Criminal justice

Early disclosure plans could fail before they begin

The Ministry of Justice is being urged by the legal profession to think again on early disclosure plans or risk them failing before they even begin.

Groups representing the criminal defence community, including the Law Society of England and Wales, have written to the Lord Chancellor calling for restrictions on payments to solicitors for pre-charge engagement with police or prosecutors to be lifted.*

The purpose of the new scheme – which comes into force today (7 June 2021) – is to make it easier for the defendant or their solicitor to bring information that may assist the defendant’s case to the attention of police and prosecutors, so that cases can be dropped quickly where appropriate.**

“The rationale for this scheme is sound but defence solicitors were assured they would be paid for the additional work it entails,” said Law Society president I. Stephanie Boyce.

“That work necessarily includes getting instructions from the client, examining relevant evidence and advising the client whether or not to take part in pre-charge engagement.

“However, solicitors will not be paid for this preliminary work as, under the scheme the Ministry of Justice has devised, payments will only kick in if and when they begin engaging with police or prosecutors, and only for work done after that point.

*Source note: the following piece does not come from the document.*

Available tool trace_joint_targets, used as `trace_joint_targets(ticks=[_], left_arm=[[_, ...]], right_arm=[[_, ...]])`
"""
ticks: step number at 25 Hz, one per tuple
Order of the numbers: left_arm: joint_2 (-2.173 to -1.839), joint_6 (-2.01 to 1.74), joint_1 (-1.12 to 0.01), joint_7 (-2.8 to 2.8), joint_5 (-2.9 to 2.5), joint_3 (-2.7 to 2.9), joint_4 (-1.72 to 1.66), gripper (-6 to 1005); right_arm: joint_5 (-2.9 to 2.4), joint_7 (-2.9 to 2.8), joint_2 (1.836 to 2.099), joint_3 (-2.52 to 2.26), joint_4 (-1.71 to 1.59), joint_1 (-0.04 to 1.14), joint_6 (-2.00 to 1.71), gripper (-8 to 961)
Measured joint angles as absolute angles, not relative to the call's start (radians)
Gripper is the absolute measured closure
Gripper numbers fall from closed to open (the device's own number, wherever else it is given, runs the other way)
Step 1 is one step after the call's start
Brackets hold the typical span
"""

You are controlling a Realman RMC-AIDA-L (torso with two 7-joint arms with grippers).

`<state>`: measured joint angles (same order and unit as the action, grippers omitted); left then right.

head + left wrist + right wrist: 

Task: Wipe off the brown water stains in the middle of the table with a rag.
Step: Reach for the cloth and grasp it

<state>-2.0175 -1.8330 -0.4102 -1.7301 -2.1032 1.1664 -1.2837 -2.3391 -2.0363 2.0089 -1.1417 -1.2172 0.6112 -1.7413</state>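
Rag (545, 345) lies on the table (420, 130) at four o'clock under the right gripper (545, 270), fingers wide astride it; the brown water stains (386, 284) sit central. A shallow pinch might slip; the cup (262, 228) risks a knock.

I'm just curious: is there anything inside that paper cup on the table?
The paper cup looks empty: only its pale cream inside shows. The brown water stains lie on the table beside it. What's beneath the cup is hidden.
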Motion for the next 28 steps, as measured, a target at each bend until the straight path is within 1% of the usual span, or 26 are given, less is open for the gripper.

“Opportunities to save money by bringing cases to an early close will inevitably be missed because hard-pressed defence practitioners simply cannot take on even more unpaid work. This would have adverse financial consequences for the police, prosecutors and the overburdened courts.

“The Ministry of Justice urgently needs to think again or there is a danger the pre-charge engagement scheme will fail before it even begins.”

The letter to the Lord Chancellor also highlights the low hourly rates available to defence practitioners in the new scheme.***

“Restrictions on payment to defence solicitors for pre-charge engagement should be lifted, so they are paid for advising suspects on this important new area of work,” added I. Stephanie Boyce.

“We also hope that the rates paid are substantially increased following the Criminal Legal Aid Review in order to ensure that such work is financially viable.”

Notes for editors

  • * Pre-charge engagement is a voluntary process of engagement between the parties to an investigation. It can take place any time after the first interview under caution, and before any suspect has been formally charged. It can be initiated by an investigator, a prosecutor, the suspect’s representative or an unrepresented suspect.
  • ** The introduction of the new regulations by the Ministry of Justice follows a 2018 review of disclosure by the attorney general.
  • *** The hourly rates are £51.28 in London, £47.45 outside London.
  • The letter was signed by the Big Firms Group, Black Solicitors Network, Criminal Law Solicitors’ Association, the Law Society of England and Wales, Junior Lawyers Division of the Law Society, London Criminal Court Solicitors’ Association, Legal Aid Practitioners Group, Society of Asian Lawyers, Young Legal Aid Lawyers, and Solicitors Association of Higher Court Advocates.